Easy Salmon Sheet Pan Meal

I am all for simple recipes - and the less is more principle. When you use quality, fresh, and ideally local/seasonal food, you will find a party-in-the-mouth experience with the food. This will also replicate its nutritional values/nutrient density passed on to you. Win-win.

Some days, we need a meal that is simple and adaptable. Throwing something in a pan and then transferring it into the oven to finish is super easy - although more complicated than putting a meal in the microwave. More nutrition and health are found by using a little elbow grease with preparation and avoiding microwaves.

You can not fail with this meal - follow the instructions below.

 
 

Wild salmon is undoubtedly superior, so I would advise you to opt for it instead of farmed salmon. If wild salmon is out of your budget and there are other available wild fish, opt for them instead.

I kept the salmon one-pan meal super simplistic, but if you wanted to go the extra mile with more fresh herbs and spices, such as mozzarella on top of the tomatoes or using a pesto marinade on the salmon, go for it. Recipes are there to be adjusted and tweaked for your needs.

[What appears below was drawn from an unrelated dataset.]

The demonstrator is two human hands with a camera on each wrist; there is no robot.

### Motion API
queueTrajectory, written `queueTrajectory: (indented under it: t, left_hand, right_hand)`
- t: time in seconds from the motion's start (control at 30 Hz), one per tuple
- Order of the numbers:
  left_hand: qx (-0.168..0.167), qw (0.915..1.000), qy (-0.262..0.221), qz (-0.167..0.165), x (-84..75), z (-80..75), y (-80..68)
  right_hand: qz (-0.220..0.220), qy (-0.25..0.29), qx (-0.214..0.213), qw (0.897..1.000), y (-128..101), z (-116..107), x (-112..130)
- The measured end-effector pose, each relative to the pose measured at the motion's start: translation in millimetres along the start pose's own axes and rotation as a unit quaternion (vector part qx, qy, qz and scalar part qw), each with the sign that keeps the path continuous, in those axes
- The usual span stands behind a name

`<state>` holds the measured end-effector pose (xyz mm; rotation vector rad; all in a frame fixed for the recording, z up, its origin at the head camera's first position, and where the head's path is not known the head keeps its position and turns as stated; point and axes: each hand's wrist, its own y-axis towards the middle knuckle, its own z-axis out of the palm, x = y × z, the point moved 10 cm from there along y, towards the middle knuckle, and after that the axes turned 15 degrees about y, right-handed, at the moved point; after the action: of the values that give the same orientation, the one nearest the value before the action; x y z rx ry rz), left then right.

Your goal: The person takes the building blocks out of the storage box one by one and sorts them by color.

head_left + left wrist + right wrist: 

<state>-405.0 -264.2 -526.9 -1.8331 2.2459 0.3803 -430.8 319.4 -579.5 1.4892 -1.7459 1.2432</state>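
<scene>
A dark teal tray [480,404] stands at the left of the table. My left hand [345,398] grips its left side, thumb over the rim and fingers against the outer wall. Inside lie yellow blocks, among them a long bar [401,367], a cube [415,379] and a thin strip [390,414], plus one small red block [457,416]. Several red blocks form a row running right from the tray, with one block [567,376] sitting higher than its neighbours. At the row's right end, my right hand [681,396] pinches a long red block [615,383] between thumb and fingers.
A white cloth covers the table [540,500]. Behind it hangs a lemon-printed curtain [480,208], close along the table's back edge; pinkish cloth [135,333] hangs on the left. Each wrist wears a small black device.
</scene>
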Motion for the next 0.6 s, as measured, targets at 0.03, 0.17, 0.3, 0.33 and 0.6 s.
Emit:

For cooking this one-pan salmon recipe, ensure you use an ovenproof pan. I used Greenspan but I have upgraded my pan to a ceramic pan which you can find here from Xtrema with a discount HERE.

Easy One-pan Salmon Recipe Step-By-Step

Serves: 2
Skill level: Easy
Prep time: 5 minutes
Cooking time: 15 minutes

Ingredients

  • 2 Wild salmon fillets - skin on (approx 200grams each)

  • 1/2 tbsp ghee

  • Cherry vine tomatoes (approx 300 grams) - whole or halved either work.

  • 2 heads of pak choy - separated from the stem.

  • 1/2 bunch fresh basil leaves

How To Cook One-Pan Salmon Recipe

  1. Preheat the oven to 180c.

  2. Put an oven-proof wide saucepan on medium heat.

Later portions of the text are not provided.